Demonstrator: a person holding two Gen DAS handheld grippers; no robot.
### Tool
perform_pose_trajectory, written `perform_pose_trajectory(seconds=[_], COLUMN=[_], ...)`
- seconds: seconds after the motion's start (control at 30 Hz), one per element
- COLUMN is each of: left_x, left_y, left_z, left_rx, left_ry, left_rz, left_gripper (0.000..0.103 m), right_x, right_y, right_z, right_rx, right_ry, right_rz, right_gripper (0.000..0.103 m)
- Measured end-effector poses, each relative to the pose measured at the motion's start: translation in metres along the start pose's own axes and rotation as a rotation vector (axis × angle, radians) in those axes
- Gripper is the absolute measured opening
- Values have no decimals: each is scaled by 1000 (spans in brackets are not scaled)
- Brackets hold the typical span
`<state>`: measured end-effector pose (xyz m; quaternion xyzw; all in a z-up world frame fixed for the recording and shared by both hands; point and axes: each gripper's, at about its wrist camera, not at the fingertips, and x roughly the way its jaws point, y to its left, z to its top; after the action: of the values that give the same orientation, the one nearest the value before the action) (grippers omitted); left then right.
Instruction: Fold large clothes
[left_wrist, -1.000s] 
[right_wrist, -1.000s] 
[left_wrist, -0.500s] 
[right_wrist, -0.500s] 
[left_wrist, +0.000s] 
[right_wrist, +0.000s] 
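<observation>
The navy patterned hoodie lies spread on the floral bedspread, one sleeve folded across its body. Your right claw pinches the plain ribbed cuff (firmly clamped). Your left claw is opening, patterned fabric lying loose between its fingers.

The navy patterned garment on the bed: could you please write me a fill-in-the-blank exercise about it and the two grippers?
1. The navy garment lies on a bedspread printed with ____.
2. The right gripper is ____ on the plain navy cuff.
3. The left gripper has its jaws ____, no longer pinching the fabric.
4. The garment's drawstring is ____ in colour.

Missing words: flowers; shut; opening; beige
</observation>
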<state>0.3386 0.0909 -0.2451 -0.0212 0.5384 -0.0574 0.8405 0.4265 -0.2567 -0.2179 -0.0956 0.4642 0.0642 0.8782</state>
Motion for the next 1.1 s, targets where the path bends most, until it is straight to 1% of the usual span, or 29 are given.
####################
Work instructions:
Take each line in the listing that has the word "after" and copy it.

Result for this task:
- seconds: seconds after the motion's start (control at 30 Hz), one per element
`<state>`: measured end-effector pose (xyz m; quaternion xyzw; all in a z-up world frame fixed for the recording and shared by both hands; point and axes: each gripper's, at about its wrist camera, not at the fingertips, and x roughly the way its jaws point, y to its left, z to its top; after the action: of the values that give the same orientation, the one nearest the value before the action) (grippers omitted); left then right.

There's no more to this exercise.